TASK DIRECTIONS: Repeat exactly the lines from the start of the records below through the line that contains "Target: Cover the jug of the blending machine", including both.

MATERIALS PROVIDED:
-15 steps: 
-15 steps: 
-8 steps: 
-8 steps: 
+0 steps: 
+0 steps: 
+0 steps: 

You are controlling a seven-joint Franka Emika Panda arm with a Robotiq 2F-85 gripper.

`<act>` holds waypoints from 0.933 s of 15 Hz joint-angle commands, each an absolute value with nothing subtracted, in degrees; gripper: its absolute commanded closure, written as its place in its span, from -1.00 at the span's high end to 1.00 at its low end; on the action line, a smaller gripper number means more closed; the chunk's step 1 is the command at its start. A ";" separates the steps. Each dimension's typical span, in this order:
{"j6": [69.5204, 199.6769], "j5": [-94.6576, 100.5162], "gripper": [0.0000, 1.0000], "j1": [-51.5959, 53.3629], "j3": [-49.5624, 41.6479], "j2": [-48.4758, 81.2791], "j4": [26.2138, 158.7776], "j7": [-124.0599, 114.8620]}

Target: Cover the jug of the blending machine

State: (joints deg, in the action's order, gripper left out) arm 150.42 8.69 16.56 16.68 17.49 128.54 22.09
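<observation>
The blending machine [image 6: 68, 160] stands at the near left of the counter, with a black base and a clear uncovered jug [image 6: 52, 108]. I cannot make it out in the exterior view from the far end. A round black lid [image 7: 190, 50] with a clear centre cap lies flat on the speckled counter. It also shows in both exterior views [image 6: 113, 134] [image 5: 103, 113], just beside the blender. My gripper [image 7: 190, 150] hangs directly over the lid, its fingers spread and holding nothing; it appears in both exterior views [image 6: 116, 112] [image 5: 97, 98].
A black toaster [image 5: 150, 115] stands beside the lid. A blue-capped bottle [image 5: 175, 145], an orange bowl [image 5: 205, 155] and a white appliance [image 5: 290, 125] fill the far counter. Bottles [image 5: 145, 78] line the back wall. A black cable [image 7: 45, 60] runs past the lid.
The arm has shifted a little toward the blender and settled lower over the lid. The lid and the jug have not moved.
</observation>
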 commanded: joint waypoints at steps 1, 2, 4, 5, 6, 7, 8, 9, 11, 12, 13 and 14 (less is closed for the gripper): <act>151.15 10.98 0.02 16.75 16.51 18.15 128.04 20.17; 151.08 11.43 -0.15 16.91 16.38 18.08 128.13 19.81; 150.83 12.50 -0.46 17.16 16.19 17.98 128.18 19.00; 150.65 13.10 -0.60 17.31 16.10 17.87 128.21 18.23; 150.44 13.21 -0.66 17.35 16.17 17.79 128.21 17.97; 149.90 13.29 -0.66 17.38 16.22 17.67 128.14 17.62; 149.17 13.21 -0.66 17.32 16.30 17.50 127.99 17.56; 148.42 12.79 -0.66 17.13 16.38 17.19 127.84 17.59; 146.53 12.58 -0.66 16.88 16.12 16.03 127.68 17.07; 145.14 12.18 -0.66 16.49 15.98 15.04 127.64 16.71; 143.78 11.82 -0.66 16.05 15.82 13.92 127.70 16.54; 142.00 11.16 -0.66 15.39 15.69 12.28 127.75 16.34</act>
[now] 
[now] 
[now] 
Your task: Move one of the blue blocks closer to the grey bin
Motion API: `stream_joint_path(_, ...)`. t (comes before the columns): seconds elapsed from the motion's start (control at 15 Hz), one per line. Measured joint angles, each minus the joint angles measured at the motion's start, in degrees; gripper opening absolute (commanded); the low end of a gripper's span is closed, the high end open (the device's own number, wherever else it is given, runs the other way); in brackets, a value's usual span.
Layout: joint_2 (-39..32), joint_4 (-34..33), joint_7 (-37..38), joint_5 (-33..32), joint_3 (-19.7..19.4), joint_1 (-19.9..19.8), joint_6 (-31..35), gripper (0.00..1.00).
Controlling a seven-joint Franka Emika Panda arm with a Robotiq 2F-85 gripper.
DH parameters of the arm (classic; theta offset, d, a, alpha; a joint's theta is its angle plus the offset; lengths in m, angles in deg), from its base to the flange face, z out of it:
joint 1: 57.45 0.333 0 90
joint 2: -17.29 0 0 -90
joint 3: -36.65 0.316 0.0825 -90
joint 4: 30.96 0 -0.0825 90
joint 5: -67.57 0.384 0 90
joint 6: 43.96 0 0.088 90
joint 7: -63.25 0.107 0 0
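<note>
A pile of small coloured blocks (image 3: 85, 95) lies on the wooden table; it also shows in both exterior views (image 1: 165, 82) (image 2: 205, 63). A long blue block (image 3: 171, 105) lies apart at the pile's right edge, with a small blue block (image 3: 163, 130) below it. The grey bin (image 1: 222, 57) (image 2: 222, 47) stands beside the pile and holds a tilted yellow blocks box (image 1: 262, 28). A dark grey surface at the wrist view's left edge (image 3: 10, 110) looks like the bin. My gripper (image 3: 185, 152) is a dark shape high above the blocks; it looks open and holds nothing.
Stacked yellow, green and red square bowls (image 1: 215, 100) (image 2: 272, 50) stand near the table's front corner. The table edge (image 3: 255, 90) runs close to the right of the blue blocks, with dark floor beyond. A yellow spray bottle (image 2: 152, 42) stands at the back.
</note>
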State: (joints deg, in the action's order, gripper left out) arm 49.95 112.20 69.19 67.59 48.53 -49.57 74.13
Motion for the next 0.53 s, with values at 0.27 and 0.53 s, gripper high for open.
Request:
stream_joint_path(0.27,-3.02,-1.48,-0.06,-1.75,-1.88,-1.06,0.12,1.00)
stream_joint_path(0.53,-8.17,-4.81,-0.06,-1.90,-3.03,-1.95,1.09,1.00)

WRITTEN SOLUTION:
-15 steps: 
-15 steps: 
-8 steps: 
-8 steps: 
+0 steps: 
+0 steps: 
+0 steps: 

You are controlling a seven-joint Franka Emika Panda arm with a Robotiq 2F-85 gripper.

`<act>` holds waypoints from 0.933 s of 15 Hz joint-angle commands, each an absolute value with nothing subtracted, in degrees; gripper: its absolute commanded closure, written as its place in its span, from -1.00 at the span's high end to 1.00 at its low end; on the action line, a smaller gripper number means more closed; the chunk's step 1 is the command at its start. A ";" separates the steps. Each dimension's typical span, in this order:
{"j6": [69.5204, 199.6769], "j5": [-94.6576, 100.5162], "gripper": [0.0000, 1.0000], "j1": [-51.5959, 53.3629], "j3": [-49.5624, 41.6479], "j2": [-48.4758, 81.2791], "j4": [26.2138, 158.7776], "j7": [-124.0599, 114.8620]}

Target: Cover the jug of the blending machine

No further output is needed.